Plum Village, the community founded by the Vietnamese Zen master Thich Nhat Hanh, lies in the old and fertile Dordogne valley in the south of France. After a recent dharma talk there, Thich Nhat Hanh invited people to put photos of their deceased relatives in a book placed on the altar. It was in Plum Village that I began to question our relationship to the dead. I wondered if it was possible to see beyond personal histories of grief to an autobiography that includes the loss of forests and rivers. I wondered if we can look at what has passed from life on this Earth, and see how the absence of so many species touches us at this very moment. And I wondered if somehow we can redeem these dead and prevent the ending of blue sky and bright wind.

Practicing Buddhism is about discovering ourselves to be in a great, flowing river of continuities. Just as our mother and father live inside us, so do generations upon generations of mothers and fathers before them. Part of our task is to discover how all our ancestors inform our lives—and the same holds true for all forms of life, for we have been shaped not only by human ancestors but also by the environments in which they lived.

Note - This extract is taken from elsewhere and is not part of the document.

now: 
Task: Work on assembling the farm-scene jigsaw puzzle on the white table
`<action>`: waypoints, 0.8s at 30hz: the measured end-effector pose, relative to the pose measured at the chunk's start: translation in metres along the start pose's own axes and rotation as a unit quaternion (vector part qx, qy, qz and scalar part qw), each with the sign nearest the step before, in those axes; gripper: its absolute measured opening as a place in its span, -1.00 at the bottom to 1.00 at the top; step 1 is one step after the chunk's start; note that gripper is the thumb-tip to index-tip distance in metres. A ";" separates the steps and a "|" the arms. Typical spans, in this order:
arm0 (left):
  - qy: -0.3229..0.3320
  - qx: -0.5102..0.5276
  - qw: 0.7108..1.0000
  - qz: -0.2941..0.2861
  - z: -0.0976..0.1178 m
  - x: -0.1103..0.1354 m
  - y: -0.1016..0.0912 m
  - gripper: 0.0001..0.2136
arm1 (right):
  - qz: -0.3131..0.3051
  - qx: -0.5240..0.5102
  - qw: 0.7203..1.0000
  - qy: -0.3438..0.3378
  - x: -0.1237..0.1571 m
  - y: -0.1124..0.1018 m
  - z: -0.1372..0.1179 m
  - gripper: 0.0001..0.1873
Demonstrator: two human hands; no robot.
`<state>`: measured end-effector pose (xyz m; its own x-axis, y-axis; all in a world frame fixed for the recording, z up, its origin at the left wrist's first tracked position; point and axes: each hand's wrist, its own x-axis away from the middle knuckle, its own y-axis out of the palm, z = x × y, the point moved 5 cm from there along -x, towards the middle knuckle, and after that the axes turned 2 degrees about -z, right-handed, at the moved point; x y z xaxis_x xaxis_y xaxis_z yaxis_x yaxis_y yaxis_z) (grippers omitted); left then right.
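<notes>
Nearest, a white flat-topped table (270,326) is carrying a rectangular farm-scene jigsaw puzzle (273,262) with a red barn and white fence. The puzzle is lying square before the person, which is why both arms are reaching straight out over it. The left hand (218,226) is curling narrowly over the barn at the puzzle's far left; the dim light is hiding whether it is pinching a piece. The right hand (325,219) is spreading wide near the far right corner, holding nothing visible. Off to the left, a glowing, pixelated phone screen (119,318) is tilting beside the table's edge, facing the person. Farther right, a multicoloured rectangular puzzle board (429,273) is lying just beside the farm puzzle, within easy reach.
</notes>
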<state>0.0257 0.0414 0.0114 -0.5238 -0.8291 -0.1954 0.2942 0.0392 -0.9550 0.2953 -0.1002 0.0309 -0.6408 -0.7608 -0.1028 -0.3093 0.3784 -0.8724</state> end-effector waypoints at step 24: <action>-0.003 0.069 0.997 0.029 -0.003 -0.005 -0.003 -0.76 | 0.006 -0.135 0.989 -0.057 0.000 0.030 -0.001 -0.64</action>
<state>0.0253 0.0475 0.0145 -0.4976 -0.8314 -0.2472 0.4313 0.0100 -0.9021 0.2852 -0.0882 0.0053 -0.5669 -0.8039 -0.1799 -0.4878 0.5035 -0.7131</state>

 Joan Halifax in New Mexico. Courtesy of Ron Cooper.
Joan Halifax in New Mexico. Courtesy of Ron Cooper.

This area of southern France has been inhabited for tens of thousands of years. Paleolithic peoples worshiped in its caves. Neolithic peoples farmed its rich land. Today, orchards, vineyards, and fields of sunflowers cover these old hills. As I sit in daily meditation on a bright ridge overlooking this history, I feel the ancestors of the Dordogne making themselves known to me—the land itself, the wind and light rain, the oaks and berries, and even the brown viper hiding in the thorns.

Tribal peoples often venerate their dead, sometimes to appease the spirits’ sorrow or anger at being separated from the world of the living. At other times, the dead are honored for the protection that they offer or the gifts they bestow. By venerating the dead we can experience the fullness of our own souls. Losing touch with these ancestors, we lose touch with the soul, both theirs and ours.

I believe that the psychic retrieval of the souls of the dead is about our own soul retrieval. Earth can be redeemed only if we reach through the veil of this loss to touch what now seems beyond us. Venerating the ancestors of all life forms returns us to the river that flows from the past into the present.